* **ABOUT THIS TASK**
Restate word for word the lines that begin the listing and end with the line holding "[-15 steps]".

* **EXTRACTED DATA**
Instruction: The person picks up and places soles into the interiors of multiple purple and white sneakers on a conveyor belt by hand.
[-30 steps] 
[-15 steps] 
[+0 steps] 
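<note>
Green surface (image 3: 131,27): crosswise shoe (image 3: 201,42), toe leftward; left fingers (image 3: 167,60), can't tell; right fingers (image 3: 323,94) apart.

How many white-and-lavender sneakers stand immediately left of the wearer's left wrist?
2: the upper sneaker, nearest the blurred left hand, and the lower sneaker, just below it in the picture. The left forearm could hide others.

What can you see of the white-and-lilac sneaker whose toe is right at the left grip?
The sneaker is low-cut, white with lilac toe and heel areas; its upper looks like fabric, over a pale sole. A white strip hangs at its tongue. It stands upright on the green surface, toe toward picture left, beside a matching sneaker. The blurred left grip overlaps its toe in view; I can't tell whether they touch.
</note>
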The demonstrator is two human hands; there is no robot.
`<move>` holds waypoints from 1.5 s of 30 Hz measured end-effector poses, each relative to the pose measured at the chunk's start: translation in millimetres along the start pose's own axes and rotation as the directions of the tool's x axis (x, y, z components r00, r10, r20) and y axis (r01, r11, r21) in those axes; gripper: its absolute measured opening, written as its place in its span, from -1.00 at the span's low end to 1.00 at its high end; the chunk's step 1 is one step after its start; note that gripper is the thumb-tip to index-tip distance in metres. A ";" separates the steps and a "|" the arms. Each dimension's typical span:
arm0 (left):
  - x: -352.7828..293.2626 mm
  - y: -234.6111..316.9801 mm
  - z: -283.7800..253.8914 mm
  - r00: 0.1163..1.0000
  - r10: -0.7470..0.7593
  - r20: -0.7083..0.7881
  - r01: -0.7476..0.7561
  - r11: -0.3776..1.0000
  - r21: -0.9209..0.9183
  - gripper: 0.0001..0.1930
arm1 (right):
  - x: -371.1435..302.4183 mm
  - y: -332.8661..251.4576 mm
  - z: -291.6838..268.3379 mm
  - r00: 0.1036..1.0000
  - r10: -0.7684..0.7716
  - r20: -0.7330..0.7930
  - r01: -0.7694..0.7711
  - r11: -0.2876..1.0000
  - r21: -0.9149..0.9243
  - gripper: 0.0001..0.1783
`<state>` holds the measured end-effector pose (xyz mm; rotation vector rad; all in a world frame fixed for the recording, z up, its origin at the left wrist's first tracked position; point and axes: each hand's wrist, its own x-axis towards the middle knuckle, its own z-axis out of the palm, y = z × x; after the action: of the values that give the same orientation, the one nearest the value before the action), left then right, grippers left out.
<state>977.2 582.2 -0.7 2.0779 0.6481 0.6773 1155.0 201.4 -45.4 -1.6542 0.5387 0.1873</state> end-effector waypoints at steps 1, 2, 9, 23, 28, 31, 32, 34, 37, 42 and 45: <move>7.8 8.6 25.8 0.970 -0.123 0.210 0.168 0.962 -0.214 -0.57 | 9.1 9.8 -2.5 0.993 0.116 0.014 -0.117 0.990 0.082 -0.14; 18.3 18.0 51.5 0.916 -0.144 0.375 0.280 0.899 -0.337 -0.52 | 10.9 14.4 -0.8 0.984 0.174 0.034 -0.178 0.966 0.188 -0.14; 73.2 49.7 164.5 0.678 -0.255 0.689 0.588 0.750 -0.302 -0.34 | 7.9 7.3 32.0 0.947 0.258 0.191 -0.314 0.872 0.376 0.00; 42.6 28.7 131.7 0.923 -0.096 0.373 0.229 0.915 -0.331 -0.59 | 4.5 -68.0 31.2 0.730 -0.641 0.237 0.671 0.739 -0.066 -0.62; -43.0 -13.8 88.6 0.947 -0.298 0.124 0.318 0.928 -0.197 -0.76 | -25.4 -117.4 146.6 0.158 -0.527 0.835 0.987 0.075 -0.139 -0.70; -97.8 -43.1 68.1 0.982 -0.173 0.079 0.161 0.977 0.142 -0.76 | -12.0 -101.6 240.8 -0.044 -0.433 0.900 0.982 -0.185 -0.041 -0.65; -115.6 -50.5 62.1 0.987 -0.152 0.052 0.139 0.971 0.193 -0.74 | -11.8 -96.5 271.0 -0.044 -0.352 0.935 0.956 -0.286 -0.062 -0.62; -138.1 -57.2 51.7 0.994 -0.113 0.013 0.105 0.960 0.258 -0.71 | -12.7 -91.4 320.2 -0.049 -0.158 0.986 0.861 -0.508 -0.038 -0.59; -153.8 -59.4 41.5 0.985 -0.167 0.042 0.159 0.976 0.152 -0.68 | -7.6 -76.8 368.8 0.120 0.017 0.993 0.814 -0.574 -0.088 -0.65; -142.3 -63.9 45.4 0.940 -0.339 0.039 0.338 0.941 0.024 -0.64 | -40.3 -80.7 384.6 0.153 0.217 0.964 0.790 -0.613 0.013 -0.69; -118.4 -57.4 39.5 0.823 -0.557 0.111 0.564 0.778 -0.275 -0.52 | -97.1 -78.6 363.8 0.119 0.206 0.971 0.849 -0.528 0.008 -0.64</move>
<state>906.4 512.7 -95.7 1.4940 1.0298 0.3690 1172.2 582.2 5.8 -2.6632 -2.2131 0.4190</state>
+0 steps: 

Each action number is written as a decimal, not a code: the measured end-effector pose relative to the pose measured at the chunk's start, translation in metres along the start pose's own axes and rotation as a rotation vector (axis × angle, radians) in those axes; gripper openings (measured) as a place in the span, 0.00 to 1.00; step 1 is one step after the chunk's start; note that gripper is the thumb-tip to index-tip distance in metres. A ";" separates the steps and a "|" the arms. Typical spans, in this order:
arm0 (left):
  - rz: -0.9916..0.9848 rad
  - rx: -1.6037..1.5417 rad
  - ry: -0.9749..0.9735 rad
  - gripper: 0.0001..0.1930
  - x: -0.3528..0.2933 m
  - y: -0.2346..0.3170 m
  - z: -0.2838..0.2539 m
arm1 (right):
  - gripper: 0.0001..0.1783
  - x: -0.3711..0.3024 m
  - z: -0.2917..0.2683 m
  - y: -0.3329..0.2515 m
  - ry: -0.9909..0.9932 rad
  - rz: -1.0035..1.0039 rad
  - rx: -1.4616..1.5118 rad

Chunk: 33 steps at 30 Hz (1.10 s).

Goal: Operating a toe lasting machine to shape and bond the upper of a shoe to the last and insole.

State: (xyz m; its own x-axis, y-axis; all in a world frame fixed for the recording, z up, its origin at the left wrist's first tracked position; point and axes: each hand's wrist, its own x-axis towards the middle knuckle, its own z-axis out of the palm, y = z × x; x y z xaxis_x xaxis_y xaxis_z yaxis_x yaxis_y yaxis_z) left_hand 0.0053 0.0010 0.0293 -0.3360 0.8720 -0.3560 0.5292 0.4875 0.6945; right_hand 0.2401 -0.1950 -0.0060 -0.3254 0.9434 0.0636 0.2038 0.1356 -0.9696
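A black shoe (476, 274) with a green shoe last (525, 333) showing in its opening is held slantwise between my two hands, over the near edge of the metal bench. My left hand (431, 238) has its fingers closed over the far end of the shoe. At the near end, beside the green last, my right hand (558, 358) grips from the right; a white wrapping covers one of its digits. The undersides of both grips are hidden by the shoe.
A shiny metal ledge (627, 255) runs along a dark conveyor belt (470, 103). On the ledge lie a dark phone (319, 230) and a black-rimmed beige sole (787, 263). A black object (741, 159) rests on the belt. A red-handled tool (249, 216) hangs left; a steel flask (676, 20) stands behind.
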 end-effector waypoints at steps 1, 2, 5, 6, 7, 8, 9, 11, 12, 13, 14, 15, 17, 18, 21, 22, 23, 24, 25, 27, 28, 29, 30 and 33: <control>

* **OUTPUT BELOW**
Instruction: The person picks up and places soles into the interiors of multiple purple and white sneakers on a conveyor belt by hand.
[-30 steps] 
[-15 steps] 

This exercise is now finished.